How about the evolution of a Mudcat thread?

I have no idea how a couple of the last posters in this thread got the idea of talking about song researchers as "Nazis." I mentioned WWII and Nazism in my comment and then you just go free association with the term??

Bartok was not an ethnomusicologist.
There have been folklorists who deal with songs. They are not ethnomusicologists.
My posts explain how ethnomusicology developed after WW2.
None of this stuff is static; what people were doing in 1950s vs.today, and vs. anything before that that you might presume to call an antecedent to ethnomusicology, is vastly different. Likewise Biology.

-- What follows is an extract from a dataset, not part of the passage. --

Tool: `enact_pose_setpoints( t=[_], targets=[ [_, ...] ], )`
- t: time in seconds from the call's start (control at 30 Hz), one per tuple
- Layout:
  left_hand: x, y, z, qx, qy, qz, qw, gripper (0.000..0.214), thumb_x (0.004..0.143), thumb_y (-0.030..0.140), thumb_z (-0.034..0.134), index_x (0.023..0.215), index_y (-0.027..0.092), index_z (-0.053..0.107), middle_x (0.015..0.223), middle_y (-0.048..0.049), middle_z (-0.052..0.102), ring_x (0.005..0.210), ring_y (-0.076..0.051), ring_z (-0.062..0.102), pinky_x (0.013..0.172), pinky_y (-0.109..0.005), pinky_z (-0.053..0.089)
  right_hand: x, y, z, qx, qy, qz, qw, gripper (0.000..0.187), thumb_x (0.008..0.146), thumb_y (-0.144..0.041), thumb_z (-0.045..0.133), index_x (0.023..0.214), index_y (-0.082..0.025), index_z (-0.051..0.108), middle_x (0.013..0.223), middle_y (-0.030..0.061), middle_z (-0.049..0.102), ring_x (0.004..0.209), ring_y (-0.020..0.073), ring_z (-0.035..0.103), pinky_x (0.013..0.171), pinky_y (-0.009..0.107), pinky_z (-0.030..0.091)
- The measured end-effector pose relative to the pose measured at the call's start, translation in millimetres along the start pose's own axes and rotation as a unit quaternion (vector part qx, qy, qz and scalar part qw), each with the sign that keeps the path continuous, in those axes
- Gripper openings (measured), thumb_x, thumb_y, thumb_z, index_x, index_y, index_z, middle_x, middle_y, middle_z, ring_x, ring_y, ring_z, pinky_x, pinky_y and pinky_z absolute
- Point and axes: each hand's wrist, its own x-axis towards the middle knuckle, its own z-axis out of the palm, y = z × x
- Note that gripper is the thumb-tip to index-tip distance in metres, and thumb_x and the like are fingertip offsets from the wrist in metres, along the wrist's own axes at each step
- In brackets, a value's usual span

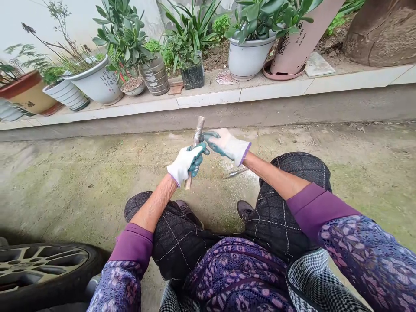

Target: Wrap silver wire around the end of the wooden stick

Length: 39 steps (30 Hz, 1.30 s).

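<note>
Farthest out from the ledge, toward its left end, is a spoked wheel with a dark tyre. Next come the person's checked trousers, knees spread facing the ledge. On the concrete before the ledge lies a thin rod amid pale dust. Short of the ledge's middle, the left hand is clamped around a short stick, one end of which points at the ledge. The stick is pale and woody at the end away from the ledge and silvery, seemingly wrapped, toward the other, where its tip is blunt. The right hand is close beside the left, fingers bent toward the silvery part; I cannot tell whether they touch it. Both are gloved in white with teal palms.

Along the top of the ledge stand the containers. At its left end, a red-rimmed tan pot holds feathery greenery, then a ribbed white pot has low green leaves, and a wide white pot bears wiry stalks. Further along the ledge are a shallow bowl with red stems, a translucent brown tub and a black pot of leafy growth. Right of the ledge's middle, a round white pot holds a thick-leaved plant, beside a tall pink planter set in a matching saucer
</note>
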Motion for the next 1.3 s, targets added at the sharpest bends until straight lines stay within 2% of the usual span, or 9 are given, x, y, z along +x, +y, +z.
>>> enact_pose_setpoints(
  t=[0.17, 0.33, 0.43, 0.53, 0.7, 0.77, 0.9, 1.03, 1.3],
  targets=[
    [19, -9, -20.4, 0.268, 0.145, 0.007, 0.952, 0.024, 0.091, 0.042, 0.056, 0.093, 0.019, 0.064, 0.056, 0.0050, 0.046, 0.040, -0.009, 0.038, 0.042, -0.022, 0.033, -18, 1, 0, -0.318, -0.024, -0.073, 0.945, 0.019, 0.087, -0.020, 0.050, 0.086, -0.016, 0.069, 0.082, 0.0040, 0.071, 0.074, 0.0162, 0.057, 0.069, 0.027, 0.039],
    [35, -24, -21.8, 0.677, 0.129, 0.004, 0.724, 0.025, 0.094, 0.026, 0.051, 0.109, 0.017, 0.069, 0.087, -0.0132, 0.072, 0.080, -0.024, 0.069, 0.071, -0.031, 0.047, -34, -10, -14, -0.442, -0.075, -0.063, 0.892, 0.019, 0.092, -0.025, 0.054, 0.092, -0.017, 0.072, 0.084, 0.0064, 0.073, 0.070, 0.0174, 0.058, 0.064, 0.029, 0.032],
    [29, -32, -9.0, 0.747, 0.016, 0.019, 0.664, 0.029, 0.094, 0.022, 0.049, 0.116, 0.019, 0.068, 0.089, -0.0147, 0.073, 0.084, -0.027, 0.071, 0.071, -0.031, 0.046, -24, -4, -29, -0.450, -0.047, -0.039, 0.891, 0.011, 0.087, -0.024, 0.062, 0.087, -0.018, 0.071, 0.076, 0.0061, 0.069, 0.069, 0.0181, 0.057, 0.062, 0.029, 0.029],
    [16, -32, -2.6, 0.730, -0.026, 0.067, 0.679, 0.027, 0.094, 0.027, 0.052, 0.116, 0.024, 0.067, 0.089, -0.0116, 0.074, 0.082, -0.026, 0.071, 0.070, -0.029, 0.045, -9, 11, -43, -0.398, -0.026, -0.015, 0.917, 0.009, 0.086, -0.021, 0.062, 0.084, -0.020, 0.071, 0.074, 0.0033, 0.067, 0.070, 0.0162, 0.055, 0.062, 0.027, 0.031],
    [6, -27, -17.4, 0.574, 0.086, 0.129, 0.804, 0.028, 0.095, 0.036, 0.055, 0.117, 0.025, 0.067, 0.099, -0.0073, 0.076, 0.090, -0.022, 0.070, 0.075, -0.025, 0.046, -4, 30, -33, -0.299, -0.064, 0.037, 0.952, 0.021, 0.087, -0.018, 0.053, 0.089, -0.017, 0.074, 0.074, 0.0005, 0.066, 0.062, 0.0125, 0.049, 0.059, 0.024, 0.033],
    [13, -30, -25.0, 0.538, 0.121, 0.122, 0.825, 0.028, 0.095, 0.036, 0.055, 0.116, 0.022, 0.068, 0.100, -0.0083, 0.076, 0.092, -0.023, 0.070, 0.076, -0.025, 0.046, -13, 33, -16, -0.286, -0.106, 0.049, 0.951, 0.018, 0.085, -0.020, 0.056, 0.086, -0.017, 0.074, 0.071, -0.0001, 0.065, 0.059, 0.0120, 0.047, 0.057, 0.025, 0.032],
    [32, -42, -29.8, 0.632, 0.116, 0.037, 0.765, 0.029, 0.095, 0.026, 0.051, 0.116, 0.017, 0.068, 0.096, -0.0156, 0.074, 0.088, -0.028, 0.071, 0.075, -0.032, 0.047, -29, 32, 12, -0.289, -0.154, 0.042, 0.944, 0.008, 0.081, -0.022, 0.064, 0.080, -0.020, 0.072, 0.068, -0.0010, 0.065, 0.061, 0.0126, 0.046, 0.059, 0.026, 0.030],
    [38, -48, -20.9, 0.717, 0.040, 0.015, 0.696, 0.030, 0.093, 0.015, 0.048, 0.116, 0.017, 0.067, 0.095, -0.0163, 0.073, 0.091, -0.027, 0.071, 0.077, -0.032, 0.047, -24, 21, 4, -0.328, -0.133, 0.040, 0.935, 0.011, 0.082, -0.023, 0.063, 0.071, -0.020, 0.066, 0.061, -0.0003, 0.057, 0.060, 0.0137, 0.042, 0.059, 0.029, 0.024],
    [20, -34, -8.7, 0.698, -0.011, 0.089, 0.711, 0.025, 0.093, 0.019, 0.053, 0.111, 0.025, 0.068, 0.089, -0.0120, 0.072, 0.084, -0.027, 0.070, 0.072, -0.030, 0.044, -12, 18, -37, -0.225, -0.076, 0.069, 0.969, 0.006, 0.073, -0.016, 0.065, 0.070, -0.019, 0.069, 0.060, -0.0023, 0.061, 0.059, 0.0108, 0.044, 0.053, 0.025, 0.027]
  ],
)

I had only made the point that if one is using the language of "evolution," one is not speaking the language of ethnomusicology, which roundly banished the term in the 1950s.
In the 1960s-70s, some people found it glamorous, for some puzzling reason, to link themselves to the term "ethnomusicology" without actually practicing it, but rather presuming that if one did anything -- studying, playing, recording -- with any music outside Western art music and commercial popular music then somehow you were "ethno" (lol).

As I've mentioned many times on this forum as well, ethnomusicologists also tend to avoid the term "folk," except when referring specifically to a a cultural group may use that term.
Plenty o hucksters out there who hope some of the academic quality of the term "ethnomusicology" will rub off on them. Oh the irony—if they were actually ethnomusicologists, they'd probably be wanted to distance themselves from that term and from academic artifice.